Line by line, please look for the word "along" in the following records, then copy each line you find it in.

(Data items)
================================
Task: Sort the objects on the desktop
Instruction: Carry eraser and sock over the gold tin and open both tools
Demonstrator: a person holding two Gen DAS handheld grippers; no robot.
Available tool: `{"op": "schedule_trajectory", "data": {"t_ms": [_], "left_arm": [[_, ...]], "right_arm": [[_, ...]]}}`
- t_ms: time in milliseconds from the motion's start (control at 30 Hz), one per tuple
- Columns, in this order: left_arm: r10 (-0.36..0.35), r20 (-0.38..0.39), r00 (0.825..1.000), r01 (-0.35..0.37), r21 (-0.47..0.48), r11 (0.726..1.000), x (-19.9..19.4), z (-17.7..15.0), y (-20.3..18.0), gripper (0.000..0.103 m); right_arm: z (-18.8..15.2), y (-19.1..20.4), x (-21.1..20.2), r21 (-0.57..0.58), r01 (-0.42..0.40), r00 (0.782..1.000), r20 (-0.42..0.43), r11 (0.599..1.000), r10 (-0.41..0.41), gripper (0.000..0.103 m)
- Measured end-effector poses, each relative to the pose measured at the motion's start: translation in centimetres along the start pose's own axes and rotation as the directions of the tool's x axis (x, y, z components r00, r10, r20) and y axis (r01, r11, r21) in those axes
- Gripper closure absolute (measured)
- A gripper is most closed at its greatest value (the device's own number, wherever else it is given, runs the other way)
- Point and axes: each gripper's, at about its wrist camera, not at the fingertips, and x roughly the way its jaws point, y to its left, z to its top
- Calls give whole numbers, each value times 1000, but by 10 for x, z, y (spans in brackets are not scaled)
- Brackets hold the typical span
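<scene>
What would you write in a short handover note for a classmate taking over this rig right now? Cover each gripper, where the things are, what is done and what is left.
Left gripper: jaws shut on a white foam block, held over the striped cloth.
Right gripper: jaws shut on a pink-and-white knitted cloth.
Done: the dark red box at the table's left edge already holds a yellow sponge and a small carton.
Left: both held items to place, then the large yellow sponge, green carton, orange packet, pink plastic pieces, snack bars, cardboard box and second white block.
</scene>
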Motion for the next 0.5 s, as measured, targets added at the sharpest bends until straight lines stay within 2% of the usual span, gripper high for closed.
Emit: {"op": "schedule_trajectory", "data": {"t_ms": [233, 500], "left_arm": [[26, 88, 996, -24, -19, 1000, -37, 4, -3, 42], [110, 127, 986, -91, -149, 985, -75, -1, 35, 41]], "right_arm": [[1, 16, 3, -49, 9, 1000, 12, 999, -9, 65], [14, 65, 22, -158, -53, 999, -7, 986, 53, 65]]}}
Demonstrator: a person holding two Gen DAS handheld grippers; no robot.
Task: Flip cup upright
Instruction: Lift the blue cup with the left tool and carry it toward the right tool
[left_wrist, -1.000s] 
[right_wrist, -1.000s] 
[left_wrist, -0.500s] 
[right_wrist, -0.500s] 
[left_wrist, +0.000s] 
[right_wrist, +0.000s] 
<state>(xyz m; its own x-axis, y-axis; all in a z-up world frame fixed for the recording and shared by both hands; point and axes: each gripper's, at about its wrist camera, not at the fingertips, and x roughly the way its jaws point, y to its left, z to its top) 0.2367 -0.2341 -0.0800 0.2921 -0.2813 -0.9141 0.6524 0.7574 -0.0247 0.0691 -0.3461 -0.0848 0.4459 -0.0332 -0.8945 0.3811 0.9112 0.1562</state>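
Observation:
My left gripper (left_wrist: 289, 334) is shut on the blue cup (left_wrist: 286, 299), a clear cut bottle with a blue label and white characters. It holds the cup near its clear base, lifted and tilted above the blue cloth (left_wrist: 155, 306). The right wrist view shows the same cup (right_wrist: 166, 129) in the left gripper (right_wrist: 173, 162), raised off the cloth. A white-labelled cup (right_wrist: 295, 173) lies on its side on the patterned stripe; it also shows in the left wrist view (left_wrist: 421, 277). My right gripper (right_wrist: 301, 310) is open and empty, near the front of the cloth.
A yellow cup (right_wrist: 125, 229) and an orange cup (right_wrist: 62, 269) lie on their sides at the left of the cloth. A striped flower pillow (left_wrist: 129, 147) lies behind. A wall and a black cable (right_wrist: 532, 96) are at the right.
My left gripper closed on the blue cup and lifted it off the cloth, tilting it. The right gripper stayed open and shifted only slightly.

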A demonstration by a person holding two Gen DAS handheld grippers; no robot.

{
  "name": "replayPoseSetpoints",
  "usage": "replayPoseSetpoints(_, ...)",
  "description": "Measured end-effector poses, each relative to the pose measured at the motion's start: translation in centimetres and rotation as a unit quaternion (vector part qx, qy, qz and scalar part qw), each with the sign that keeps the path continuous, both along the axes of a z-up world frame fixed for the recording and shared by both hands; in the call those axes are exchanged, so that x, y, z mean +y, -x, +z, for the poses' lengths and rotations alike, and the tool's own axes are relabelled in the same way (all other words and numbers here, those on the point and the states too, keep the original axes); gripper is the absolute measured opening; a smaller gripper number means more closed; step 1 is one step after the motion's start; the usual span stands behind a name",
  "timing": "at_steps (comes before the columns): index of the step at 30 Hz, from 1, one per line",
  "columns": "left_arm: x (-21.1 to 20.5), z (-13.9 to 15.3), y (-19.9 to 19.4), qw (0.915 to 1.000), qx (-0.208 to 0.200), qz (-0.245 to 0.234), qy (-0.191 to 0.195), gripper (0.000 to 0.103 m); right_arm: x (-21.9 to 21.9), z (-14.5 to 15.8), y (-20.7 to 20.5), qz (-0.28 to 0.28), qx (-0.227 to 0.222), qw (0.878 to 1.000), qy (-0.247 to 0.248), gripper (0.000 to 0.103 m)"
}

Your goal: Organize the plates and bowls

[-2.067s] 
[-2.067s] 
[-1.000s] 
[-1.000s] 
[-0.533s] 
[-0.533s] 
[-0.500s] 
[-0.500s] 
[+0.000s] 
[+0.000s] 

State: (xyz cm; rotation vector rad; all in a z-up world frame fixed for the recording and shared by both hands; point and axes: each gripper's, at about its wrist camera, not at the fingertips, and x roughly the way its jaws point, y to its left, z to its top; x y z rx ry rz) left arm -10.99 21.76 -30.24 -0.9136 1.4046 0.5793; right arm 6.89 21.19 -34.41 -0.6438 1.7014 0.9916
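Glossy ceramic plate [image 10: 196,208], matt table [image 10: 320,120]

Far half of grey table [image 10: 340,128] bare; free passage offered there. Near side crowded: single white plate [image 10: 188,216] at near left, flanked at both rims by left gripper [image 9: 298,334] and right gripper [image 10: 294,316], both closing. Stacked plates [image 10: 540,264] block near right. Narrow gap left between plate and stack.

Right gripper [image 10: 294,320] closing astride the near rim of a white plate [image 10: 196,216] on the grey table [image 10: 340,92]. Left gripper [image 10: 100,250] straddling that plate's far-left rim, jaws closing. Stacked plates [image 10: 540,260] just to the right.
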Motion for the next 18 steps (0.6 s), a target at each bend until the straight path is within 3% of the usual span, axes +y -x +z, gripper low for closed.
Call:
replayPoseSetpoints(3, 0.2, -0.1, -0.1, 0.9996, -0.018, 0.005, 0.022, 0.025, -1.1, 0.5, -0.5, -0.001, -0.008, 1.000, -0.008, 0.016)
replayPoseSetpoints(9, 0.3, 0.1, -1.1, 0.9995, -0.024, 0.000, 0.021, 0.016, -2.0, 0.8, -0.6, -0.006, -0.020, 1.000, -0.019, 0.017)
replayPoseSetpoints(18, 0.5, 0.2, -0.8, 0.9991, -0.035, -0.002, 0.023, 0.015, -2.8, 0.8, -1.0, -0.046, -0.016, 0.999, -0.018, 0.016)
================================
Answer to the problem:
- Measured end-effector poses, each relative to the pose measured at the motion's start: translation in centimetres along the start pose's own axes and rotation as the directions of the tool's x axis (x, y, z components r00, r10, r20) and y axis (r01, r11, r21) in those axes
  "description": "Measured end-effector poses, each relative to the pose measured at the motion's start: translation in centimetres and rotation as a unit quaternion (vector part qx, qy, qz and scalar part qw), each with the sign that keeps the path continuous, both along the axes of a z-up world frame fixed for the recording and shared by both hands; in the call those axes are exchanged, so that x, y, z mean +y, -x, +z, for the poses' lengths and rotations alike, and the tool's own axes are relabelled in the same way (all other words and numbers here, those on the point and the states too, keep the original axes); gripper is the absolute measured opening; a smaller gripper number means more closed; step 1 is one step after the motion's start; the usual span stands behind a name",

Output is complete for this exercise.